Nesta segunda-feira, o Centro das Indústrias do Estado do Amazonas convocou seus associados para conhecer/debater informações sobre o rescaldo: investimentos perdidos, custos de toda ordem, perda de postos de trabalho, um clima de indignação generalizada… São 358 produtos glosados pelo novo decreto, fator evidente da desindustrialização anunciada. Esses são os 5% mais aloprados de toda a história da Aritmética, desde o filósofo Pitágoras e seu teorema, ora sob suspeição.
“Até que um dia,/o mais frágil deles/entra sozinho e nossa casa,/rouba-nos a luz e,/conhecendo nosso medo,/arranca-nos a voz da garganta./E já não podemos dizer nada”.
Do ponto de vista da proporcionalidade, as empresas prejudicadas vão involuntariamente, reduzir o número de estabelecimentos industriais em Manaus, há muito tempo 0,6% das empresas fabris do Brasil. Aqui, as taxas de nascimento e óbito das empresas são similares.

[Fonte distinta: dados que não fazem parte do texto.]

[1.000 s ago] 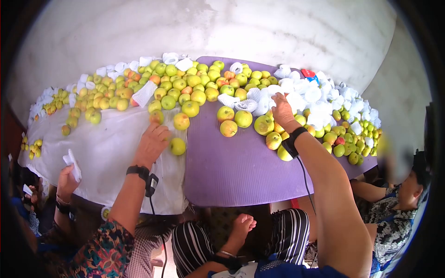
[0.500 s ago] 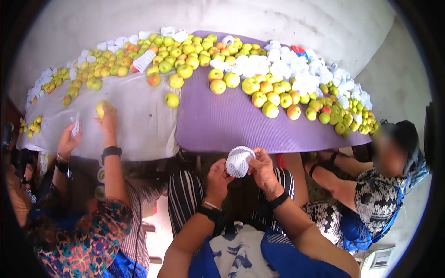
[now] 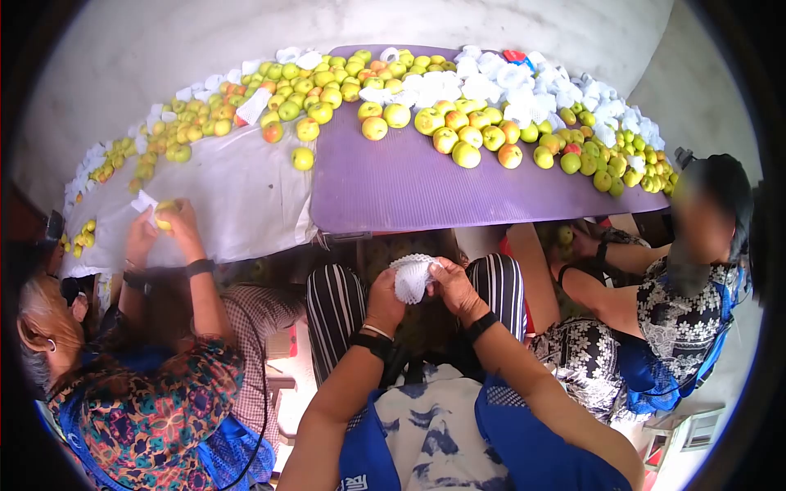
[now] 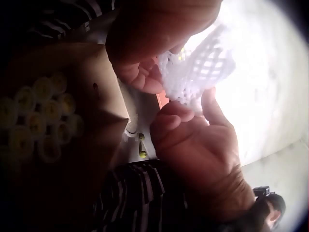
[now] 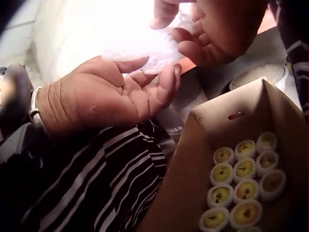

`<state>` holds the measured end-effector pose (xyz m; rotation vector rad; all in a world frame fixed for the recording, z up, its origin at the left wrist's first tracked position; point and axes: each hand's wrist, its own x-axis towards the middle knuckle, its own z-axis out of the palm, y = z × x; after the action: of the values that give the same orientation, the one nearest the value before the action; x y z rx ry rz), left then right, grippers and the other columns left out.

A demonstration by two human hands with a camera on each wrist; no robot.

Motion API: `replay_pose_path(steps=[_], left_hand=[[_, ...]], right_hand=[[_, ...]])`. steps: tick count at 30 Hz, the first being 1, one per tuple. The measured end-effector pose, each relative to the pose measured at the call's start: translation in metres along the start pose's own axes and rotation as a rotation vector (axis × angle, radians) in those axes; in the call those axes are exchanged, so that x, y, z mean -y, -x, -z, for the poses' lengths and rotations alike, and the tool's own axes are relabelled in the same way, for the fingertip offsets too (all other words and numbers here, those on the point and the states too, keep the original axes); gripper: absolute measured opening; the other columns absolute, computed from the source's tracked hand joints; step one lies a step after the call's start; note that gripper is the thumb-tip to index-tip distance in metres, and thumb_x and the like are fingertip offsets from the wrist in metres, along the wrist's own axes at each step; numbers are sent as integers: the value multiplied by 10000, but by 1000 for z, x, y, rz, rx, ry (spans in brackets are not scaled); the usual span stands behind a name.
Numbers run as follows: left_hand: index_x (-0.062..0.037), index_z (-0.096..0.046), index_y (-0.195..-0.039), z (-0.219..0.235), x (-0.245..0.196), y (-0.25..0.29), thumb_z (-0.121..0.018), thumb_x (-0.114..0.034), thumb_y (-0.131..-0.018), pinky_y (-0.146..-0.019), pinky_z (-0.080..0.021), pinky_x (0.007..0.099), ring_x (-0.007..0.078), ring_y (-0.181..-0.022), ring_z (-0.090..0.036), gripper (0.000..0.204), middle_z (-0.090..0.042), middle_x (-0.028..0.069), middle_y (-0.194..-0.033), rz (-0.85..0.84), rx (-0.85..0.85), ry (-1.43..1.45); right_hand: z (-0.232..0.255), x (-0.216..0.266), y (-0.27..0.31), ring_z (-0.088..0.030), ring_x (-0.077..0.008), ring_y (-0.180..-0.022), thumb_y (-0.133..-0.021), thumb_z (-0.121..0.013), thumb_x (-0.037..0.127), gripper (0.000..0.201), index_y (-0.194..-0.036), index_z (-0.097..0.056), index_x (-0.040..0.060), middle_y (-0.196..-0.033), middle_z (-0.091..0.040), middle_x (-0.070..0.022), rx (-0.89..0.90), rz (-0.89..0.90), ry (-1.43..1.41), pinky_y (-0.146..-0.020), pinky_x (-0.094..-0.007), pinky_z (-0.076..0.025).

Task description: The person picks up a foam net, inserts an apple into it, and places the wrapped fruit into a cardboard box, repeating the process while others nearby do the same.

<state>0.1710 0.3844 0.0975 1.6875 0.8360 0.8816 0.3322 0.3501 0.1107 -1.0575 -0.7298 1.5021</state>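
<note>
Over the lap, both hands hold a white foam net sleeve [image 3: 412,282]. My left hand [image 3: 383,299] pinches its left edge, and my right hand [image 3: 457,288] grips the other side with thumb and fingertips. From the left wrist view, the open mesh of the foam net [image 4: 207,63] shows brightly between the two hands, and a small yellow-green spot shows through near the fingers. I cannot tell whether an apple is inside. Below the hands, a cardboard box [image 5: 217,113] holds rows of apples [image 5: 245,166] in foam nets.
Loose yellow-green apples [image 3: 467,154] and a heap of white foam nets [image 3: 499,78] lie on the purple mat [image 3: 393,192] ahead. At left, a neighbour's hand [image 3: 182,225] holds an apple beside a grey-white cloth [image 3: 246,180]. Another person [image 3: 655,327] sits at right.
My right hand has come back from the apples and nets on the mat to meet my left over the lap. The net's round mouth faced up half a second ago; now it looks folded.
</note>
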Motion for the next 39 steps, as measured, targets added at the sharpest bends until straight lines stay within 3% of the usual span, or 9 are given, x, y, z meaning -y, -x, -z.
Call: replay_pose_path(steps=[2,6,13,20,22,26,29,32,39], left_hand=[[-39,-479,-1112,-9,8,-5,-393,-182,-892,-881,-418,384,249,-1034,-517,276,-542,101,-1118,335,-119,1428],[-69,-478,-1139,-15,14,4,-367,-241,-903,-856,-427,406,241,-1033,-514,313,-541,84,-1119,533,-143,1505],[-52,-480,-1115,-25,12,11,-427,-160,-849,-805,-452,371,208,-948,-553,292,-548,84,-1088,728,-75,1247],[-11,-452,-1135,-35,19,5,-539,-35,-734,-751,-454,299,152,-928,-535,411,-542,64,-1032,86,-196,515],[11,-448,-1153,-32,16,5,-573,-68,-744,-706,-459,285,147,-899,-541,435,-554,68,-1006,13,-229,438],[-4,-549,-979,-16,1,2,-547,-82,-778,-682,-466,294,174,-764,-582,216,-590,61,-886,457,-454,809],[-2,-556,-972,-17,10,3,-536,-91,-789,-643,-464,289,176,-729,-585,204,-595,65,-859,490,-449,813],[-6,-533,-1011,-25,16,3,-509,-64,-781,-662,-469,290,179,-748,-576,239,-579,68,-884,425,-368,645],[-1,-494,-1064,-26,4,8,-488,-55,-781,-689,-471,306,186,-781,-569,289,-564,69,-907,432,-354,870]], right_hand=[[4,0,-2,-530,-118,-679,-846,-538,263,267,-981,-554,33,-834,-579,-31,0,-10,-27,-615,-254,-442],[-4,4,-1,-563,-202,-906,-850,-530,260,330,-1039,-535,-10,-1012,-583,-88,86,-19,-288,-793,-342,-445],[7,-26,-11,-576,-188,-783,-841,-524,191,210,-910,-576,-1,-868,-599,-73,-126,-90,-295,-713,-320,-461],[12,-28,-11,-544,-153,-626,-851,-497,203,213,-745,-580,37,-694,-566,-44,-390,-125,30,-572,-291,-437],[13,-34,-11,-524,-148,-598,-833,-528,235,239,-700,-575,43,-660,-556,-35,-271,-79,186,-559,-298,-431],[-3,-15,-1,-524,-133,-674,-810,-560,252,240,-816,-581,13,-736,-569,-37,-297,-301,294,-640,-280,-434],[-3,-24,-6,-528,-134,-839,-792,-594,290,386,-1024,-530,-11,-910,-571,-54,-229,97,183,-782,-277,-418],[-17,-12,5,-484,-143,-1004,-763,-647,291,588,-1199,-407,-21,-1105,-511,-83,127,-1,353,-906,-297,-367],[-19,-19,6,-539,-154,-880,-741,-623,99,418,-1113,-467,-12,-996,-553,-73,211,-376,264,-774,-286,-449]])
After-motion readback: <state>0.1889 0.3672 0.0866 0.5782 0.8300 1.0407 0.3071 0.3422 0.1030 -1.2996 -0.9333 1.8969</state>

Quem se beneficiará com essa depredação? Os empregadores asiáticos que vão ocupar novos colaboradores? Os importadores que tem voz e voto nas entidades da indústria do Sudeste? Ou os empreendedores que não emitem nota fiscal, que não pagam impostos nem terão mão de obra a rodo sem precisar de dar trela aos custos trabalhistas…
A proteção à competitividade da ZFM está assegurada?
O que dizem os juristas? Ao proclamar que o novo Decreto atenderia a medida cautelar do ministro Alexandre de Moraes, do STF, que acolheu Ação direta de inconstitucionalidade n. 7153, conquistada pela Bancada Parlamentar do Amazonas, através do partido Solidariedade, configurou-se aquilo que os juristas chamam de burla. A manutenção da alíquota do IPI para mais 109 produtos produzidos na Zona Franca de Manaus (ZFM), acrescidos dos 61 itens da lista anterior, o Decreto n. 11.182/2022) condenou à própria sorte uma infinidade de produtos fabricados no Polo Industrial de Manaus e seus investidores. É como se o que eles fazem, ao gerar oportunidades, empregos, renda e tributos… não tivesse qualquer importância.
Até as últimas consequências…
E os indícios da desconstrução paulatina não se esgotam com tais burlas. A redução crescente do imposto de importação, visível e implacável com a manipulação em desfavor da ZFM do ex-tarifário, sinalizam a pulsação da agenda oculta. A nosso favor, uma bancada parlamentar obstinada e vigilante, um partido de nome Solidariedade e a consciência de que é preciso ir até as últimas consequências para assegurar na Justiça a legitimidade dos direitos de todas as empresas, posto que cada uma delas, ao firmar contrato de integrar e proteger a Amazônia, está fazendo sua parte e são credoras da reciprocidade republicana.
Notas:
1. Em epígrafe alguns versos do poema de Eduardo Alves da Costa, com o título No caminho com Maiakovski.
2. As citações jurídicas foram inspiradas no parecer dos juristas Noronha&Ghetti.